* **Activity**
Go through the data below and copy each line that includes "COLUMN".

===== Collected data

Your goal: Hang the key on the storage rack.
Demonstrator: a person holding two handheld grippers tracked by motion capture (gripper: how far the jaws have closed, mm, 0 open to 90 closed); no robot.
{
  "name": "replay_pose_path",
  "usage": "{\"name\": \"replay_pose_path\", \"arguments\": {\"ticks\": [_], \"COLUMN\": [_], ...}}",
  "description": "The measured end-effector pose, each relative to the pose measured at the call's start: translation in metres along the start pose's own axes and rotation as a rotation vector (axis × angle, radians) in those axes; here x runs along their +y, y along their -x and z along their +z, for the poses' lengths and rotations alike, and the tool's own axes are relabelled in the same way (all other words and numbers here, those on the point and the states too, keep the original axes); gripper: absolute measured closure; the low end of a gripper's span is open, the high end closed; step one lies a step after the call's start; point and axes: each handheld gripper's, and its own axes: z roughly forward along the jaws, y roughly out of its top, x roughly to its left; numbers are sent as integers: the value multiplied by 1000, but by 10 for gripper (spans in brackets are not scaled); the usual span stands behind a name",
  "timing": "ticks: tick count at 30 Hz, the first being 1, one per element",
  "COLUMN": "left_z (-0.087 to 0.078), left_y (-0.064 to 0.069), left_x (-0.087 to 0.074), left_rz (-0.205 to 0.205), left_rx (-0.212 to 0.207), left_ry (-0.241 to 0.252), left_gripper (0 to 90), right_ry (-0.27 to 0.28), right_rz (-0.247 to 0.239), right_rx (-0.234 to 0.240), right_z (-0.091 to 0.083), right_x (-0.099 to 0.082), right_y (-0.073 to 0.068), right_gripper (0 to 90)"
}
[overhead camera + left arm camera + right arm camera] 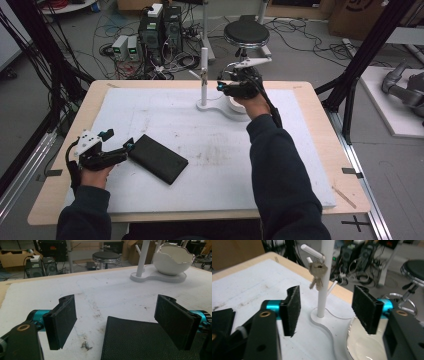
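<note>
Right gripper (325, 312) wide, empty, facing the key stand (322, 290) — left gripper (117, 322) wide at the wallet's (140, 340) edge.

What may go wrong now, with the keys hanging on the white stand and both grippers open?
1. The silver keys hang from a thin white peg; a nudge from the right gripper might drop them.
2. That gripper is over the white bowl; it might bump the rim.
3. The left gripper might push the black leather wallet away.

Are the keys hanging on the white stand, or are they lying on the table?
Hanging. In the right gripper view, the keys dangle from a peg of the white stand, clear of its base and the table.
</note>
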Motion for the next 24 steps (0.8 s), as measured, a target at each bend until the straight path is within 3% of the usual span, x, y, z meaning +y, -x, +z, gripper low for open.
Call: {"name": "replay_pose_path", "arguments": {"ticks": [3, 4, 7, 8, 9, 10, 11, 12, 13, 14, 18, 24], "left_z": [0, 1, 1, 1, 1, 0, 0, 0, 0, 1, 1, 0], "left_y": [0, -1, -1, -1, -1, -1, -1, -1, -1, -1, -1, 0], "left_x": [0, 0, 0, 0, 0, 0, 0, 0, 0, -1, -1, -1], "left_rz": [-6, -14, -16, -21, -21, -27, -27, -29, -29, -30, -29, -31], "left_rx": [-8, -13, -13, -12, -12, -15, -15, -19, -19, -21, -25, -21], "left_ry": [2, 2, 1, 0, 0, 2, 2, 3, 3, -1, -3, -7], "left_gripper": [177, 177, 177, 177, 177, 177, 177, 177, 177, 177, 177, 177], "right_ry": [14, 1, -39, -51, -51, -46, -46, -32, -32, -25, -19, -30], "right_rz": [-9, -7, -4, -9, -9, 4, 4, 21, 21, 22, 51, 55], "right_rx": [0, -20, -31, -44, -44, -35, -35, -25, -25, -15, -13, 5], "right_z": [-13, -24, -34, -43, -43, -51, -51, -58, -58, -64, -69, -69], "right_x": [-13, -28, -43, -60, -60, -77, -77, -93, -93, -107, -127, -138], "right_y": [5, 9, 12, 14, 14, 16, 16, 17, 17, 17, 17, 12], "right_gripper": [359, 288, 248, 210, 210, 210, 210, 209, 209, 209, 209, 209]}}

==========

* **Answer to the exercise**
  "usage": "{\"name\": \"replay_pose_path\", \"arguments\": {\"ticks\": [_], \"COLUMN\": [_], ...}}",
  "COLUMN": "left_z (-0.087 to 0.078), left_y (-0.064 to 0.069), left_x (-0.087 to 0.074), left_rz (-0.205 to 0.205), left_rx (-0.212 to 0.207), left_ry (-0.241 to 0.252), left_gripper (0 to 90), right_ry (-0.27 to 0.28), right_rz (-0.247 to 0.239), right_rx (-0.234 to 0.240), right_z (-0.091 to 0.083), right_x (-0.099 to 0.082), right_y (-0.073 to 0.068), right_gripper (0 to 90)"

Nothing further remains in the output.